■ **Task**
Copy all lines of the listing that include the string "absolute".

■ **Extracted records**
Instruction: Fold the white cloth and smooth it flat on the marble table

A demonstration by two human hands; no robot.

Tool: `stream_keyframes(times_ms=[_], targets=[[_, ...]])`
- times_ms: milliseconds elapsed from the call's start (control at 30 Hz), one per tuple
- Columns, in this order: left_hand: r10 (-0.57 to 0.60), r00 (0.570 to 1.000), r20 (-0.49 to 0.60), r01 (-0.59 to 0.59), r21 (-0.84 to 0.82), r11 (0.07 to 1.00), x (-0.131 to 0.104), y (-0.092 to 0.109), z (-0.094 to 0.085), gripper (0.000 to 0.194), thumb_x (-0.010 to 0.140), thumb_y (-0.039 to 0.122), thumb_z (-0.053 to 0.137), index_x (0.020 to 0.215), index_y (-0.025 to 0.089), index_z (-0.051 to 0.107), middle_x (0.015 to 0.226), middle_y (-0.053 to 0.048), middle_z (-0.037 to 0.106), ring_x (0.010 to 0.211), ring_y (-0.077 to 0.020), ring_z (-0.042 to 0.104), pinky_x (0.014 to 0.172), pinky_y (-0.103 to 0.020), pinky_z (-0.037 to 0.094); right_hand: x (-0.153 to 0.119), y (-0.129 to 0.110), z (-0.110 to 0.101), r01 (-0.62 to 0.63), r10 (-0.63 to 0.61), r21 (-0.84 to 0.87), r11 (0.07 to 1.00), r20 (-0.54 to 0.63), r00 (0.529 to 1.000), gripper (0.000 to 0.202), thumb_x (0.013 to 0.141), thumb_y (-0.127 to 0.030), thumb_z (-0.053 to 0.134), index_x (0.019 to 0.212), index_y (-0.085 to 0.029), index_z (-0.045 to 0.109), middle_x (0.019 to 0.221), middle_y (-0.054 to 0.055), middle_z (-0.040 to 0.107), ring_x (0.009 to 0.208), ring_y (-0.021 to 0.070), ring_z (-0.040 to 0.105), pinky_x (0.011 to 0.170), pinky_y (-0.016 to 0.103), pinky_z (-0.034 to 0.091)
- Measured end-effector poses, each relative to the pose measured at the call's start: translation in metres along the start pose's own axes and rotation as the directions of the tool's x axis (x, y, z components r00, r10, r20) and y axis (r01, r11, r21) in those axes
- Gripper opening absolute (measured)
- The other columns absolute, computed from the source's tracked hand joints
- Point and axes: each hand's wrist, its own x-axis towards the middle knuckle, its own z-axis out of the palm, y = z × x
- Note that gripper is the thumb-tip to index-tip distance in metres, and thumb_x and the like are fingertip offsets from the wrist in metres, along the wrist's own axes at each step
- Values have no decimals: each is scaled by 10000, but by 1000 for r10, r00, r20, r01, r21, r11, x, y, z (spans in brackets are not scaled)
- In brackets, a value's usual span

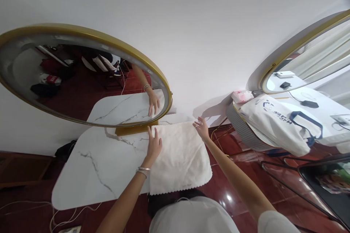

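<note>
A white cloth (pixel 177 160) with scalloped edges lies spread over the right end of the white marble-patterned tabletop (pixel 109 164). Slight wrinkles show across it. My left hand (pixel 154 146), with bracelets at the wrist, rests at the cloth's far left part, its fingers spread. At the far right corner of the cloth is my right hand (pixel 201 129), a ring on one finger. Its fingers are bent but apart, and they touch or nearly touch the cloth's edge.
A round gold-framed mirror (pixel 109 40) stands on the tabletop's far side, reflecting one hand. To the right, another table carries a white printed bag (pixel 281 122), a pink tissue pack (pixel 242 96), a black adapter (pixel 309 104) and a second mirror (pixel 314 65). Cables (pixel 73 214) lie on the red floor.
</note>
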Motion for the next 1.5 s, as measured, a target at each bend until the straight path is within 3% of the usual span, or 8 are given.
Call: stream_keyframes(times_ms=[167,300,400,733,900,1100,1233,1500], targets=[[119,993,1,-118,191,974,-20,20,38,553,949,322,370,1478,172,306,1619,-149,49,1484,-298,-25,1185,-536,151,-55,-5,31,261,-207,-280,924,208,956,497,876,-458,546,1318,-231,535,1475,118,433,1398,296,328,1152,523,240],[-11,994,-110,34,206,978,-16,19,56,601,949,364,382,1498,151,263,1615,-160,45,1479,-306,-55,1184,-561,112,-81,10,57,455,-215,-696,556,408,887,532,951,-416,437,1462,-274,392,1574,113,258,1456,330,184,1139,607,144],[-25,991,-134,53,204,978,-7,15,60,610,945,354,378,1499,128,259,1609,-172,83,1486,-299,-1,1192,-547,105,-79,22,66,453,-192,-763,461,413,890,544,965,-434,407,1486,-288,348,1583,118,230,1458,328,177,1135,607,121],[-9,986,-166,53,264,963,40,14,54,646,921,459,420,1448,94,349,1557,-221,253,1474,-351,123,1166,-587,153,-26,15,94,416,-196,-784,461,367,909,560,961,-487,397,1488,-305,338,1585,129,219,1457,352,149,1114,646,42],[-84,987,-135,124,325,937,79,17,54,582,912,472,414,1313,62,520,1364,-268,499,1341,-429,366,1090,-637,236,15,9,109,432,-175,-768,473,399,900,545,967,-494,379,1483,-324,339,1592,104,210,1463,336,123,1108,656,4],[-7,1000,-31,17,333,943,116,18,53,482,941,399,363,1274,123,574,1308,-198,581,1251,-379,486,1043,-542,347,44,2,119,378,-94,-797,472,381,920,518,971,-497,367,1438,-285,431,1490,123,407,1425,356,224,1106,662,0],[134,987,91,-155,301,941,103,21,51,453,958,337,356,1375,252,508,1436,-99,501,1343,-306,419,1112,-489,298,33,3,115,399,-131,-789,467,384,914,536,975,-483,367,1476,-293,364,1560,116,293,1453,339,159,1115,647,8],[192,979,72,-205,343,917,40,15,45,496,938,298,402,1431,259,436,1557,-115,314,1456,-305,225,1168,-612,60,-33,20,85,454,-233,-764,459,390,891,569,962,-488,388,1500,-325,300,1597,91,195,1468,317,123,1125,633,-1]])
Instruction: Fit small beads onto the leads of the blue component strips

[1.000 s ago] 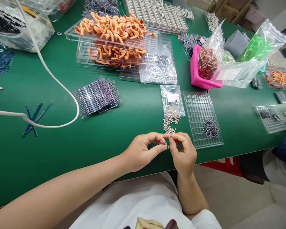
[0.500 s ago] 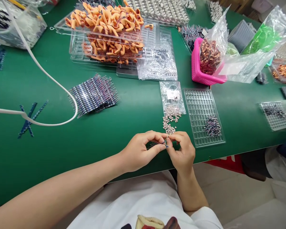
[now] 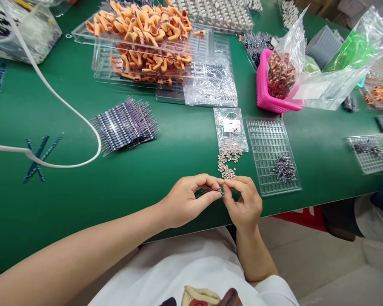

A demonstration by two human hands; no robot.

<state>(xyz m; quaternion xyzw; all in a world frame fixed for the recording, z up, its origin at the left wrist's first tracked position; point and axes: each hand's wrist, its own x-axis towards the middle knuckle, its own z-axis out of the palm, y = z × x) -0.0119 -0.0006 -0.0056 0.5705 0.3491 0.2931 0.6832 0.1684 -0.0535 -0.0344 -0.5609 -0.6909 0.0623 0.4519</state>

■ **Answer box**
- Gripper opening absolute (measured)
- The other columns absolute, computed from the source's tracked hand joints

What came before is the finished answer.